Theatrical Review
The Life and Adventures of Nicholas Nickleby by Charles Dickens, Adapted and Directed by Hedda Bird, Oxford Theatre Guild.
Oxford Playhouse Saturday 12th March 2022
Dickens's third novel, perhaps the funniest in the English language, is a rich balance of light and dark. It is hard to over-praise the play that has been created from it in the reopened Playhouse. It mingles sweet dirt, smart gulling and coxcombry into a wonderful theatrical confection. It thrives on malice and savagery but does not make them palatable. This is the heart of our native humour, a vein of bitter, harsh venom: Dickens angry caricatures take a central place in our comic literature. Surprisingly, there's a festive kind of feel to this 'Nicholas Nickleby' in spite of the subject matter.
There is such a thing as a good episodic play: the book is such a thing, but too long winded for the theatre. Here we have a brilliant adaptation by a playwright Hedda Bird, new to the public arena. David Edgar prepared a version for a production at the Chichester Festival, years ago, but this is better. Ms Bird has generously shortened the interminable end of the novel in which our Nicholas finds happiness. I have not lost my aesthetic qualms about adaptations, but it would be a pretty mean spirit who didn't acknowledge that this revival will displace the former versions, and be widely taken up. It captures the heart and the humour of Dickens's great novel, celebrating the resilience of the human spirit in the face of poverty and corruption, as well as the redemptive power of theatre.
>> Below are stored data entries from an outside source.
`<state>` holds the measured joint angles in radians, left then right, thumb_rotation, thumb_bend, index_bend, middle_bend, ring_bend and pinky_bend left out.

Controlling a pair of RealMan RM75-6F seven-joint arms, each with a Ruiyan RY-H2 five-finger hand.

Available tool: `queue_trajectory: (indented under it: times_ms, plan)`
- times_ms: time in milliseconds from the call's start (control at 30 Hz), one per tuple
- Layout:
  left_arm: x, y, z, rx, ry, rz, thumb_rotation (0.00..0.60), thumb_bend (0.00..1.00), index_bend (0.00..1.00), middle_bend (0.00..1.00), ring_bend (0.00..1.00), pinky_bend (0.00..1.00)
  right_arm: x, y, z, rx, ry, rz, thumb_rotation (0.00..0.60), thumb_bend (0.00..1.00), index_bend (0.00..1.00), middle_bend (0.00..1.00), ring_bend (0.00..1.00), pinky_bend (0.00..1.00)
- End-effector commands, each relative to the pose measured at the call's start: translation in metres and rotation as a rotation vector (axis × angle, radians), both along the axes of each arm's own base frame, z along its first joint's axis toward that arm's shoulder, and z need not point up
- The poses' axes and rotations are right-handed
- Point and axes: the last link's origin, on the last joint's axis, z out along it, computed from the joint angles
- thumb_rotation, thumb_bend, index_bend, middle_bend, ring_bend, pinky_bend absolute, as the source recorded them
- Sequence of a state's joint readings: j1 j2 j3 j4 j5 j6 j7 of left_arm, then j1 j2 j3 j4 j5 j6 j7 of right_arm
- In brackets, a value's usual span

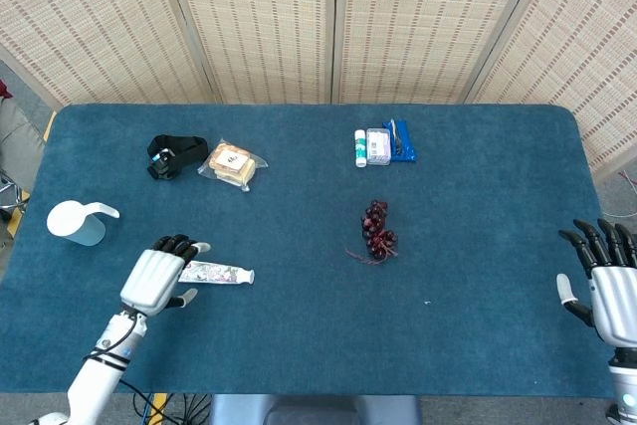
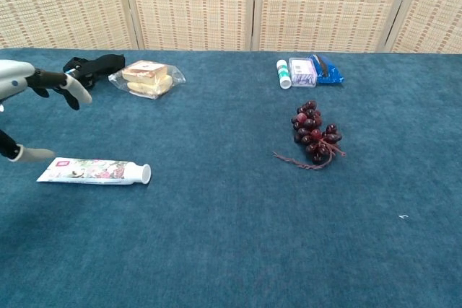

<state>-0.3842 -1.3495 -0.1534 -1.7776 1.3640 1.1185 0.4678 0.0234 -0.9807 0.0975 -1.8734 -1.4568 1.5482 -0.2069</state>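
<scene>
Hovering over tube's (image 1: 218,273) hidden flat end, left hand (image 1: 157,277) spread, empty.

one tube (image 1: 214,273), one grape bunch (image 1: 378,229), one cup (image 1: 77,222), one bread packet (image 1: 231,163), one black strap (image 1: 174,154), two hands (image 1: 154,280).

Worktop (image 1: 478,206) covered in dark teal carpet-like cloth. Folding woven-reed screen (image 1: 328,17) with pale wooden posts spans ten to two o'clock. Lighting even.
</scene>
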Motion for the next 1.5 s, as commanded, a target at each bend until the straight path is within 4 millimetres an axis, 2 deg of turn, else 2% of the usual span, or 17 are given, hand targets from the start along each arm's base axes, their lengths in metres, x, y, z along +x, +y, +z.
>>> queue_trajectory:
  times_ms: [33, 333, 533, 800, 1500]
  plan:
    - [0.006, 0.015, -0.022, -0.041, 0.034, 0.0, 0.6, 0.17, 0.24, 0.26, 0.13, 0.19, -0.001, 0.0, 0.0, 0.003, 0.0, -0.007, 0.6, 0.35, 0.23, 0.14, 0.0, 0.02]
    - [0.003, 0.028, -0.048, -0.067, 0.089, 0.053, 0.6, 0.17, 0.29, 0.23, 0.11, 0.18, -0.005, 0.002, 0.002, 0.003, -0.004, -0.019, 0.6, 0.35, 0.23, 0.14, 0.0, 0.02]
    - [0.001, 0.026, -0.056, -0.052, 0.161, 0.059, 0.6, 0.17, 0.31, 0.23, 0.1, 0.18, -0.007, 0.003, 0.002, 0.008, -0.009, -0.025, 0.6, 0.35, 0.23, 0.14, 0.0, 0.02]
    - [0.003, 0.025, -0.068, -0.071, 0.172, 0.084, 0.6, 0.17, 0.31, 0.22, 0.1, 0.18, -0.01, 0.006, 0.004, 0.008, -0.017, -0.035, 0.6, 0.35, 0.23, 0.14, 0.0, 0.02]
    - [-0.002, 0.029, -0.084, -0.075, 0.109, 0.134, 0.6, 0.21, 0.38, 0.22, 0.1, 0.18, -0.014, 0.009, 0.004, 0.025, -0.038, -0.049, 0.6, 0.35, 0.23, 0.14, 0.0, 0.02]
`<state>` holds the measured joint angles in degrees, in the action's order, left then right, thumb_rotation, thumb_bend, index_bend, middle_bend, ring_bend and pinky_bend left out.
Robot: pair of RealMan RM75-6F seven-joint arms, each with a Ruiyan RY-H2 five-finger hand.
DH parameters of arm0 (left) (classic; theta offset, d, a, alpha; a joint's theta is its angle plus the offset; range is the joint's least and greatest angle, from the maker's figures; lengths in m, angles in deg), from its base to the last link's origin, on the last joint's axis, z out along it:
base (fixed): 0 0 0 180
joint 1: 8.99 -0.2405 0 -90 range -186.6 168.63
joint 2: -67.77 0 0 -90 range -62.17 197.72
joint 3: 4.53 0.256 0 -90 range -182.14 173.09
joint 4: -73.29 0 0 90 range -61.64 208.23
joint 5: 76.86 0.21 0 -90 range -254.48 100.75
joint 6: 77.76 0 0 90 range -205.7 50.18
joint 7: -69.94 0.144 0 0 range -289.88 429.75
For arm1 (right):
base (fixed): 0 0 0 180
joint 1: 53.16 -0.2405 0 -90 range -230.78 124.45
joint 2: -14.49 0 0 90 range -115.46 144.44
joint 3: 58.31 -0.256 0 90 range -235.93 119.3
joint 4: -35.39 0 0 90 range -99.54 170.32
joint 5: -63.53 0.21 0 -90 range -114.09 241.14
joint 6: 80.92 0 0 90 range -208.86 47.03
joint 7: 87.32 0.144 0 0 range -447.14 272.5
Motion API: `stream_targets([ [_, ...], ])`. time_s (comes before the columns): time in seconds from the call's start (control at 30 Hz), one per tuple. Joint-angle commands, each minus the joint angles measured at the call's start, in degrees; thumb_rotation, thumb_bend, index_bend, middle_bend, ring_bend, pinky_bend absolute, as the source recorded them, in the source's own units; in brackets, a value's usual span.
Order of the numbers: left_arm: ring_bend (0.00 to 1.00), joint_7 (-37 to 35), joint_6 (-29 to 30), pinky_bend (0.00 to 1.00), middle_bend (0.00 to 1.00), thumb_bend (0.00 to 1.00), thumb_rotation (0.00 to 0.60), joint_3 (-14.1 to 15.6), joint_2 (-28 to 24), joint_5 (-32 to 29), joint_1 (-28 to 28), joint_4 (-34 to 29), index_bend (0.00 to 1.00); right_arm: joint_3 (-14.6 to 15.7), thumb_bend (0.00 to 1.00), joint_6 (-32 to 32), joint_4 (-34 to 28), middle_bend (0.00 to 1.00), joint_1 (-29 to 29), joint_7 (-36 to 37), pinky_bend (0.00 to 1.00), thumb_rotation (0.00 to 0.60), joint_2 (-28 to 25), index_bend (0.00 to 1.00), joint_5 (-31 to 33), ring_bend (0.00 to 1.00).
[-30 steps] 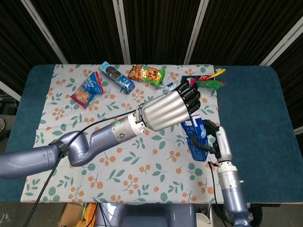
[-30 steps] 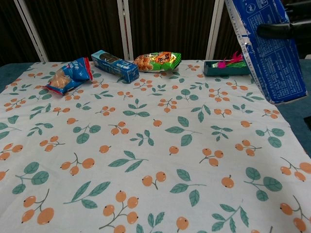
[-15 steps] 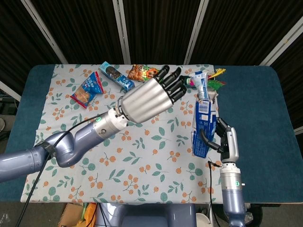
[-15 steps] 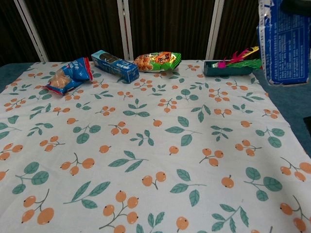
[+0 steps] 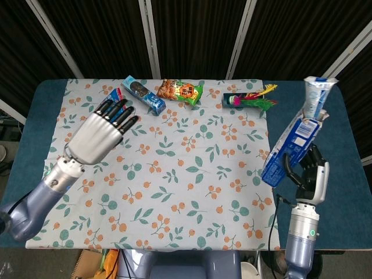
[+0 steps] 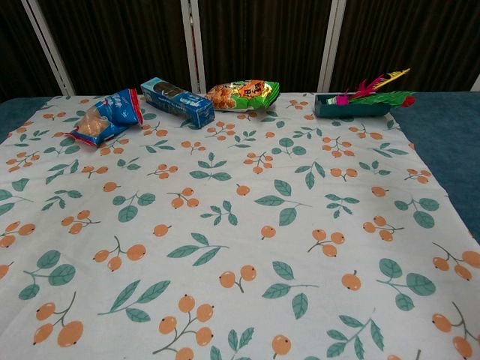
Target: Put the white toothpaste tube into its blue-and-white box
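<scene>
In the head view my right hand grips the blue-and-white box and holds it tilted above the table's right side. The white toothpaste tube sticks out of the box's upper open end, crimped end up. My left hand hovers over the left of the cloth, fingers stretched out and apart, holding nothing. The chest view shows neither hand, box nor tube.
Along the far edge of the flowered cloth lie a blue snack bag, a blue biscuit box, an orange-green snack bag and a dark tray with coloured feathers. Blue table surface shows at the right.
My left hand has let go of the tube and swung far left across the cloth. My right hand has carried the box, tube inside, rightward and tipped it more upright, out of the chest view.
</scene>
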<state>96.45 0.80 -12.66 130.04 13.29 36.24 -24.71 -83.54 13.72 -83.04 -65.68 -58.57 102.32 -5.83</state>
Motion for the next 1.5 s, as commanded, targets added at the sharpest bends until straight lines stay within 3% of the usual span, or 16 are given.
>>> stream_targets([
  [0.03,0.23,-6.2,5.9,0.33,0.29,0.08,0.600,5.8,0.4,-2.8,-9.3,1.6,0.32,1.9,0.37,4.4,2.4,0.60,1.9,0.6,0.55,0.600,2.3,0.57,-6.3,0.57],
  [0.2,0.23,-12.0,8.2,0.33,0.28,0.08,0.600,9.5,2.9,-7.0,-17.1,5.0,0.31,4.5,0.37,8.7,7.6,0.60,2.4,0.0,0.55,0.600,6.1,0.57,-13.3,0.57],
  [0.37,0.23,-16.9,10.4,0.31,0.29,0.08,0.600,12.6,5.8,-7.0,-23.1,9.3,0.31,3.4,0.37,10.8,9.9,0.60,2.5,0.7,0.55,0.600,9.8,0.57,-13.0,0.56],
  [0.53,0.23,-19.8,10.9,0.31,0.28,0.08,0.600,13.7,9.2,-8.0,-27.1,14.7,0.31,1.3,0.37,11.3,10.9,0.60,1.5,0.1,0.55,0.600,11.8,0.53,-13.0,0.53],
  [0.67,0.23,-22.5,10.2,0.31,0.28,0.08,0.600,13.4,9.7,-8.6,-28.4,16.3,0.30,1.5,0.37,11.2,12.2,0.55,1.0,-0.5,0.53,0.600,12.3,0.43,-14.8,0.45],
  [0.73,0.23,-23.1,10.0,0.31,0.28,0.08,0.600,13.0,9.8,-9.0,-28.7,16.1,0.29,1.9,0.37,11.0,12.5,0.49,0.9,-0.6,0.47,0.600,12.3,0.35,-15.0,0.39],
  [1.0,0.23,-24.2,8.3,0.31,0.28,0.08,0.600,11.4,9.6,-9.0,-29.3,15.7,0.29,3.6,0.37,9.0,13.4,0.40,0.6,-2.4,0.41,0.600,12.7,0.26,-15.1,0.31],
  [1.13,0.23,-24.3,7.9,0.31,0.28,0.08,0.600,11.0,9.6,-8.5,-29.6,15.6,0.29,3.2,0.40,8.5,12.5,0.53,0.8,-3.1,0.51,0.600,12.7,0.46,-14.1,0.50],
  [1.27,0.23,-24.2,7.8,0.31,0.28,0.08,0.600,10.5,9.6,-8.0,-29.9,15.5,0.29,3.0,0.45,8.2,12.4,0.63,0.9,-4.1,0.57,0.600,12.1,0.57,-14.0,0.60],
  [1.5,0.23,-24.0,6.9,0.31,0.28,0.08,0.600,9.9,9.6,-7.4,-30.3,15.2,0.30,4.2,0.46,6.3,11.7,0.65,1.8,-5.8,0.58,0.600,9.4,0.60,-13.7,0.62],
])
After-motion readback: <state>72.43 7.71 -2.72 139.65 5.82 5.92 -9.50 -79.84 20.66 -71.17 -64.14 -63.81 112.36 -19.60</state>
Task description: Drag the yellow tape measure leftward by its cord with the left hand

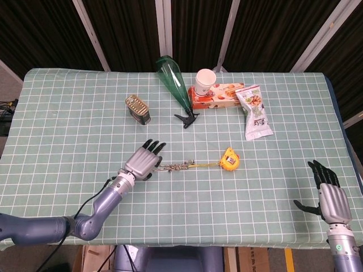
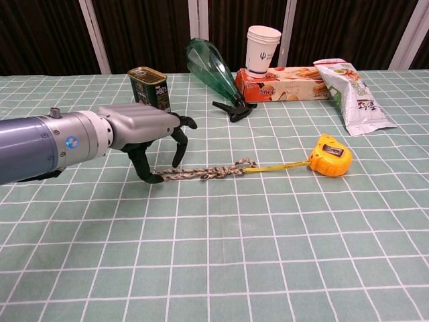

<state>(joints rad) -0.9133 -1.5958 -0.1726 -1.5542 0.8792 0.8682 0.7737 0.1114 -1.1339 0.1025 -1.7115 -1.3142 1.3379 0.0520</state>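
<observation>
on table (image 1: 68,113) | green checked cloth | behind: dark curtain (image 1: 45,28)

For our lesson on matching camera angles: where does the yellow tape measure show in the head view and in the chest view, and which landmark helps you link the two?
Head view: the yellow tape measure lies just right of centre, at the right end of its cord.
Chest view: it sits right of centre, at mid-height.
Shared landmark: the green spray bottle, lying behind it in both.
</observation>
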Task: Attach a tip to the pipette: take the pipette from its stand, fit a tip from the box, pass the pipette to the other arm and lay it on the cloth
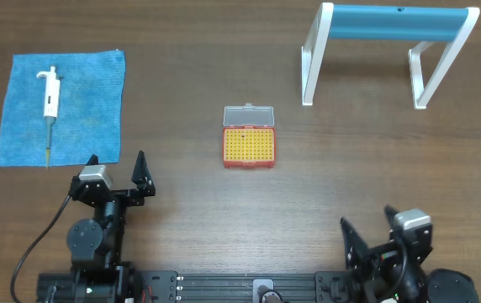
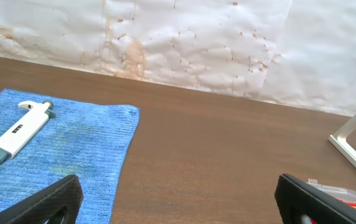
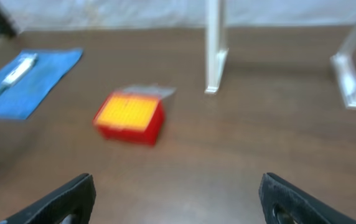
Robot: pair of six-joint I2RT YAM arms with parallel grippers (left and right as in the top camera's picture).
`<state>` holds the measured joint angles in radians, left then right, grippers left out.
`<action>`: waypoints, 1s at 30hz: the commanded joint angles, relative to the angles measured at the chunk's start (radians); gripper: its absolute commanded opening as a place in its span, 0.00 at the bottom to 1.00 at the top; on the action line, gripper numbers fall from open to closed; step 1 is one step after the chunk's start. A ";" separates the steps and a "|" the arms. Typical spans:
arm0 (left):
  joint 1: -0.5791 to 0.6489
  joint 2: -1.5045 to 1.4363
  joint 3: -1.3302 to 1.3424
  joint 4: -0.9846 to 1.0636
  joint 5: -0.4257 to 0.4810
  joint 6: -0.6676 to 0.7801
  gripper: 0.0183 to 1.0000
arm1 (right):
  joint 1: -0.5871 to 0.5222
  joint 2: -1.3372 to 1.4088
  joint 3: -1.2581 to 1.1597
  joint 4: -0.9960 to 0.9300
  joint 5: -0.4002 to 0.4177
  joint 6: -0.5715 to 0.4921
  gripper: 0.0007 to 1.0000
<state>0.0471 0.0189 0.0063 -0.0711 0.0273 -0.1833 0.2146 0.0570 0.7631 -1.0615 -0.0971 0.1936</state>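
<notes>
Blue cloth point(image 1: 89, 101) at far-left of table point(image 1: 224, 244) already carries the pipette point(image 1: 50, 94), so task looks done or v. near it, imo. Pipette lies flat on the cloth's left half, long axis running away from my bases: head at far end, thin shaft pointing back toward my side. It has a yellowish tip that seems fitted and reaches approx the cloth's near edge.

My left pincer point(image 1: 116, 162) sits just off the cloth's near-right corner, fingers spread wide, nothing held. Pipette is ahead and to the left of it, near but not touching. My right pincer point(image 1: 367, 220) sits low by its base at the right, also wide open, empty, well apart from the cloth.

Left arm is by far the nearer one. Any nudge or re-grip would be its job, w/ fingers closing either side of the long axis.

Tip box point(image 1: 249, 147) at ctr w/ lid open, stand point(image 1: 392, 25) far right.
</notes>
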 commanded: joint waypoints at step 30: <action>0.003 -0.014 -0.001 -0.008 0.004 0.009 1.00 | -0.242 -0.028 -0.759 1.001 -0.042 -0.225 0.86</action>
<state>0.0471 0.0128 0.0063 -0.0715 0.0273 -0.1833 -0.0322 0.0402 0.0063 -0.0532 -0.1482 -0.0181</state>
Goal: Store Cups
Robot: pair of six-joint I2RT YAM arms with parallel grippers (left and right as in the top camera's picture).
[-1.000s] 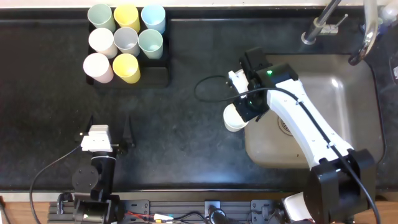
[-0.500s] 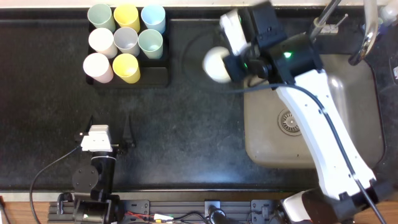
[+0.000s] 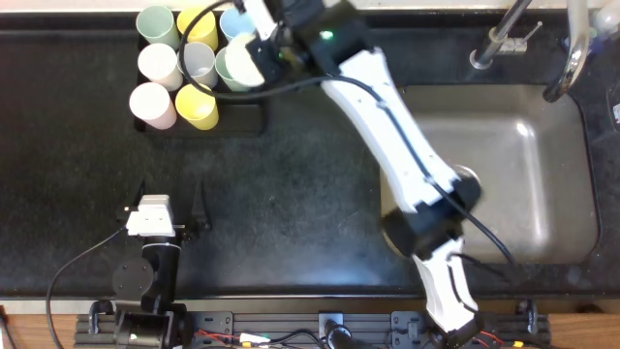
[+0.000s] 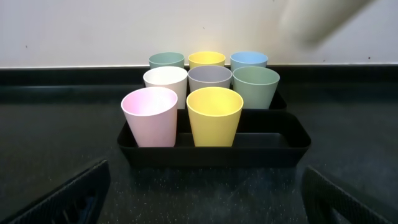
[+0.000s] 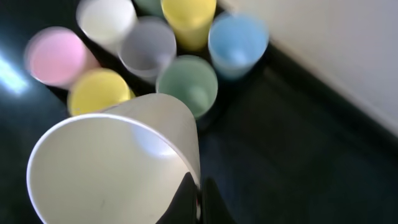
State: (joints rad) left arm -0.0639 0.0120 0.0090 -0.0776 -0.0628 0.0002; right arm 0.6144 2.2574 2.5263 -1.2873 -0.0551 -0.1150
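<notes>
A black tray at the counter's back left holds several cups: pink, yellow, white, grey and others behind. My right gripper is shut on a white cup, held tilted above the tray's right side. In the right wrist view the white cup hangs over the green cup and the tray's right edge. The tray's front right slot is bare. My left gripper stands open near the front left, facing the tray from a distance.
A steel sink is sunk into the counter on the right, with a faucet behind it. Dark counter stretches between the tray and the sink. A wall stands right behind the tray.
My right arm lifted the white cup from beside the sink's left edge and swung it up and to the left, to above the tray. The left arm stayed still.
</notes>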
Like bead after bead, the episodes created by Ms Bird, who also directs, click together upon the connecting string, which is chicanery and chiselry mingled with tragedy. The sentiment is not sentimental, but in a world of plague and war increasingly real. Smike could easily be a Ukrainian refugee in Johnson’s little England. Singly or in pairs, the gulls are drawn to the chisellers to be snared and trimmed. What is piquant, they like it: humble and gladdened, they depart penniless, sometimes upon a servile errand for their cheaters. They have come in search of panaceas, of the Philosopher’s Stone, and they are beguiled by wealthy bankers and corrupt business men and avaricious and mendacious aristocrats, like the rentier capitalists of the 22nd century.
Unlike our current age there are good people. Charles and Ned Cheeryble, identical twin brothers, wealthy "German-merchants" (merchants who trade internationally) who are as magnanimous as they are jovial. Remembering their humble beginnings, they spend much of their time doing charity work and helping those in need. This generosity leads them to give Nicholas a job and provide for his family, and almost single-handedly revive his faith in the goodness of man. They become key figures in the development of Ralph's defeat and the Nicklebys' happy ending, in a way unimaginable in an age of Gates, Bezos, Musk and the anonymous billionaires who controls our lives and politicians, and sponsor our wars.
Ms Bird has turned the book on its head, making the Crummles troupe the epicentre, reversing the two years of darkened theatres and bringing the joy of the circus back into the theatre. Not just the circus but also pantomime; a sudden turn may satisfy wish fulfilment in melodrama. This was made more palpable by the fact the OTG is an amateur group, performing for free, without the pretensions of a professional ensemble. As a result the overacting was fun, and the main leads properly serious and understated, devoid of egotistical posturing. The real people who are acting are not only well cast, but well typecast. Each one by physical appearance alone replaces a page or more of Dickens's descriptions. All delivered, but special mention must be made of the sombre and tragic figure of Ralph Nickleby, played by so propitiously by Simon Vail, Niall McDaid as Nickleby who the whole play revolves around, Smike, so heart reningly created by Jenny Griffiths. Kate, Squeers and Mrs Squeers, Fanny, the Mantallinis, Sir Mulberry and his chums, and the Wititterly’s will displace memories of earlier performance. The last-minute stand-in as Newman Noggs was equally real and piquant, with his sheaves of text to remind him of his lines. All in the large cast delivered, and are to be congratulated. The sets were simple, but like all simple sets allowed the audiences imagination to richly fill the gaps, with a technical performance that was flawless.
What animates the story is Dickens's outrage, and his good heart. In Nicholas Nickleby we find him using fiction like journalism. This production is so richly joyous, so immoderately rife with pleasure, drama, colour and entertainment, so life-enhancing, yea-saying and fecund, so—in one word which embraces all these and more—it is so Dickensian… It is a celebration of love and justice that is true to the spirit of Dickens’s belief that those are the fulcrums on which the universe is moved, and the consequence is that we come out not merely delighted but strengthened, not just entertained but uplifted, not only affected but changed. Dickens strives for an unattainable inclusiveness which combines romance, melodrama, tragedy, and the different moods associated with each. But despite the conflicting modes of pantomime, sentimental romance, comic gothicism, melodrama, and fairy-tale fantasy and motifs come together in the vibrancy and thematic unity of this outstanding pproduction of Nicholas Nickleby.